When spasticity is concentrated in specific muscle groups, botulinum toxin injections can temporarily weaken those muscles and reduce tightness. This is particularly useful when a few muscles are causing most of the problems, like calf muscles that make walking difficult.

Implanted Pumps for Severe Cases

For people whose spasticity doesn’t respond to oral medications, or who can’t tolerate the side effects at the doses they need, a small pump can be surgically implanted under the skin to deliver medication directly into the fluid surrounding the spinal cord. This approach requires much smaller doses than oral medication and typically produces fewer side effects like drowsiness. Candidates generally need to have tried at least six weeks of oral treatment first, and they undergo a test dose to confirm that the direct delivery actually helps before the pump is placed.

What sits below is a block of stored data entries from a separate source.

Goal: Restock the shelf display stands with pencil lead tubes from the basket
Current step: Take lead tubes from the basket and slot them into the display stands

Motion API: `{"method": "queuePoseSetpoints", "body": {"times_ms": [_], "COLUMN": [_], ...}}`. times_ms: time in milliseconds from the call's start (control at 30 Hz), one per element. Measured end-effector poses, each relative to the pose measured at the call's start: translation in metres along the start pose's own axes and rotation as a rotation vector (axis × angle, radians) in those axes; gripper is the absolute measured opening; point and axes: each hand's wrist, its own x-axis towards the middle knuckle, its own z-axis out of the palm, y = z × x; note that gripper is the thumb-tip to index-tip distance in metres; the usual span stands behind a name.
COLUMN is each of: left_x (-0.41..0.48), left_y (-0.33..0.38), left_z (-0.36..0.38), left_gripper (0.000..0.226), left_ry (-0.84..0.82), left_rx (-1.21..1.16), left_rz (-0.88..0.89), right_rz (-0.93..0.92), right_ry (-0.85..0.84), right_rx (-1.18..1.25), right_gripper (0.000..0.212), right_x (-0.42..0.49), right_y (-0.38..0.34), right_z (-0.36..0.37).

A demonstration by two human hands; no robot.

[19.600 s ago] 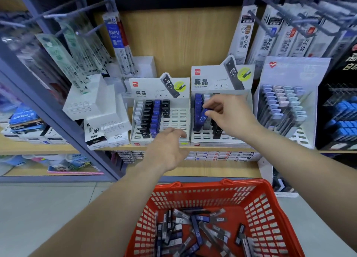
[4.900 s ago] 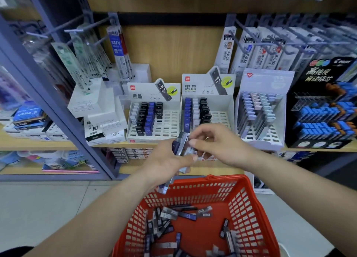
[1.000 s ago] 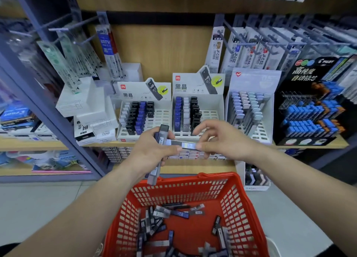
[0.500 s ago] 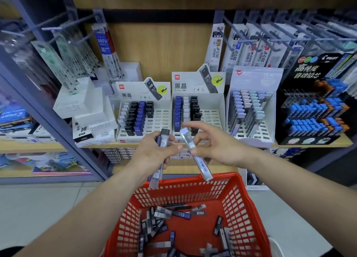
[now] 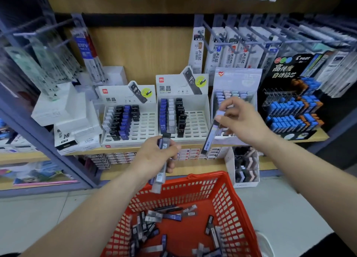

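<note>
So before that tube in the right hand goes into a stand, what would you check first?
1. Pinch of right hand on single tube: ok, thumb and fingers hold its upper end.
2. Grip of left hand on spare tubes: ok, fingers curled round them.
3. Free slots in middle stand: ok, its right-hand columns are empty.
4. Tube matches a stand's type: cannot tell, label blurred.
5. Tube lined up with a slot: not ok, it hangs tilted.
6. Stock left in basket: ok, many tubes lie inside.
</note>
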Motion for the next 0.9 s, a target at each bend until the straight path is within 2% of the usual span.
{"method": "queuePoseSetpoints", "body": {"times_ms": [300,400,767,900], "left_x": [0.012,0.019,0.030,0.032], "left_y": [0.007,0.010,0.002,0.002], "left_z": [0.039,0.054,0.063,0.062], "left_gripper": [0.013,0.012,0.013,0.013], "left_ry": [-0.035,-0.040,-0.015,-0.011], "left_rx": [0.037,0.059,0.121,0.125], "left_rz": [0.031,0.048,0.054,0.058], "right_rz": [-0.072,-0.051,-0.017,-0.062], "right_ry": [0.239,0.290,0.274,0.278], "right_rx": [-0.330,-0.367,-0.396,-0.431], "right_gripper": [0.008,0.007,0.011,0.014], "right_x": [0.003,0.010,0.050,0.051], "right_y": [0.022,0.036,0.071,0.074], "right_z": [-0.083,-0.096,-0.097,-0.101]}}
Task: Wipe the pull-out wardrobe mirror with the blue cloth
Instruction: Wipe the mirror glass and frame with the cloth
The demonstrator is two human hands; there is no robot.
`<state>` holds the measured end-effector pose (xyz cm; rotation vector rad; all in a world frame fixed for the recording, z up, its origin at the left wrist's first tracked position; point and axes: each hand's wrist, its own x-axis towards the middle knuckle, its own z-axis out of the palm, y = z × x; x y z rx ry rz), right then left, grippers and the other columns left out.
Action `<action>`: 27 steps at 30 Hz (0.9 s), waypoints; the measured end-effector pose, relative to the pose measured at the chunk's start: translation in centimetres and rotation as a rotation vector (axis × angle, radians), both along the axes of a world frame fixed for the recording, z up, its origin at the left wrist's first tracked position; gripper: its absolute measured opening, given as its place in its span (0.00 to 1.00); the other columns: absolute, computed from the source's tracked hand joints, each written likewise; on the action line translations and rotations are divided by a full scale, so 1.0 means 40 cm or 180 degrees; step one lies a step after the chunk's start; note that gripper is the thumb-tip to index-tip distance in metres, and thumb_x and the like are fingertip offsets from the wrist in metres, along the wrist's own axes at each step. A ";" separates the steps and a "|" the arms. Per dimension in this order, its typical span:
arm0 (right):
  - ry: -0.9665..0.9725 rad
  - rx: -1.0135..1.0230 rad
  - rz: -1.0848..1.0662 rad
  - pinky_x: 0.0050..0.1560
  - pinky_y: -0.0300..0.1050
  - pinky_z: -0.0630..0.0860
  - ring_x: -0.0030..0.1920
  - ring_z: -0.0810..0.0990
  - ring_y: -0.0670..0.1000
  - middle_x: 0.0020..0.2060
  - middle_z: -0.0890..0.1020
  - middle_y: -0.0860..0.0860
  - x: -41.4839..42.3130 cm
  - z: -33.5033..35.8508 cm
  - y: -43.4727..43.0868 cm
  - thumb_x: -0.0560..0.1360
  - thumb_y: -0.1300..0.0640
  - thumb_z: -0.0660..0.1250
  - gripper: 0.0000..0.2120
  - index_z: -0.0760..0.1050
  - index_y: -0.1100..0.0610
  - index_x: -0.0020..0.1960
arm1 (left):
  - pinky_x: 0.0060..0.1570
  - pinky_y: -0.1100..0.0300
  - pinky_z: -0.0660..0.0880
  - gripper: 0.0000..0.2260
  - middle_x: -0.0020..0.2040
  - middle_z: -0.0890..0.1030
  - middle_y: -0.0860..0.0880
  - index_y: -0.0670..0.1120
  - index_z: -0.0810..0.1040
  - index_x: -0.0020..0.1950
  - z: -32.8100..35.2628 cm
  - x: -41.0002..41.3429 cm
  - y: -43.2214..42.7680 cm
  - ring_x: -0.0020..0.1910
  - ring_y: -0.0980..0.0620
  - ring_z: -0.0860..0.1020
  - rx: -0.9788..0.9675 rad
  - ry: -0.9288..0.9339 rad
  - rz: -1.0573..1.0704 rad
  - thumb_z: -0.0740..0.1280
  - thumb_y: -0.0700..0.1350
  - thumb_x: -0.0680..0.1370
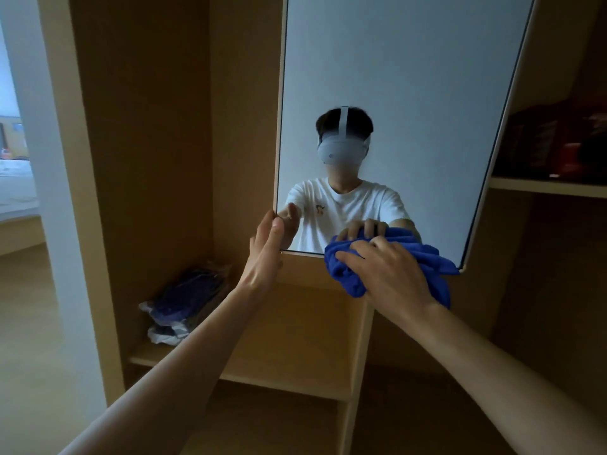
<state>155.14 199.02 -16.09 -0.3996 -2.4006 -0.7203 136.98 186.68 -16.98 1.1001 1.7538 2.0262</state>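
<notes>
Head: blue cloth [427, 254] under right hand [391, 274], on mirror [394, 77].

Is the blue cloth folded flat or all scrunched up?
Scrunched up. The blue cloth bulges in lumpy wrinkles around the right hand, whose fingers curl into it at the lower edge of the mirror.
</notes>
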 end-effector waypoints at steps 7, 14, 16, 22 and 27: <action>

What Happens Without Treatment

Spasticity that goes unmanaged tends to get worse over time and can cause permanent changes. Muscles that stay tight for months or years can shorten permanently, creating contractures where a joint becomes fixed in one position and can no longer straighten or bend fully. Once a contracture forms, it’s very difficult to reverse.

Beyond contractures, chronic untreated spasticity leads to a cascade of problems. Pain from tight muscles disrupts sleep. Reduced mobility increases the risk of falls. Rigid limbs pressing against bony areas of the body create pressure ulcers. Daily activities like bathing, dressing, and transferring from a wheelchair become harder, increasing dependence on caregivers. Managing spasticity early, even when it seems mild, helps prevent these complications from developing.